(Source material):
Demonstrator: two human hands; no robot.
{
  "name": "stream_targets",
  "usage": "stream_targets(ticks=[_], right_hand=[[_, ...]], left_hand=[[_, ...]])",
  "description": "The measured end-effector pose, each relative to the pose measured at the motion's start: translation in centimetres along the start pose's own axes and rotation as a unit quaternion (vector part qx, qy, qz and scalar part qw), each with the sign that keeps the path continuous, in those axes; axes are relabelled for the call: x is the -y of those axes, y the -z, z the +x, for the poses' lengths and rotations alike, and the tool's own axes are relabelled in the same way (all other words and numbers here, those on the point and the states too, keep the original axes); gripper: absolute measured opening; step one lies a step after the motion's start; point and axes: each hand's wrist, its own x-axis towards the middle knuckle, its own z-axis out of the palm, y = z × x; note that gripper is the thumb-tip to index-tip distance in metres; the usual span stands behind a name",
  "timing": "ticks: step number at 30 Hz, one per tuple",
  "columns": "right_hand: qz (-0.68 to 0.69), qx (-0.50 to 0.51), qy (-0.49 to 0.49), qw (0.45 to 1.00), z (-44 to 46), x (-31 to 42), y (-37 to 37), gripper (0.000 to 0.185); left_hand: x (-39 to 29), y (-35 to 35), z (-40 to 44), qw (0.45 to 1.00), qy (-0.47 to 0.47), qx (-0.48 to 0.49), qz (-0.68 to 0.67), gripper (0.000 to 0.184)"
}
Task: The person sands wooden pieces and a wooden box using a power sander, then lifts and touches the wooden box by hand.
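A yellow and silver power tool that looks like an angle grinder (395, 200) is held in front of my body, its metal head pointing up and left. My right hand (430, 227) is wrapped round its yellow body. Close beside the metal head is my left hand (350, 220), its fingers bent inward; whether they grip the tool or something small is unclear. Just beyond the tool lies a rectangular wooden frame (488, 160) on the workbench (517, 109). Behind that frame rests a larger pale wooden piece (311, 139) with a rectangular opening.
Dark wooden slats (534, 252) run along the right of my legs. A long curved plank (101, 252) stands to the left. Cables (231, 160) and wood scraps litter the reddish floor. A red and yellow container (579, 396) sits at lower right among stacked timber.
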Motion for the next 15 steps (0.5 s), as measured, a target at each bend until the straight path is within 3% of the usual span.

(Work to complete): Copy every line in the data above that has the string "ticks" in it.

(Expected answer):
  "usage": "stream_targets(ticks=[_], right_hand=[[_, ...]], left_hand=[[_, ...]])",
  "timing": "ticks: step number at 30 Hz, one per tuple",

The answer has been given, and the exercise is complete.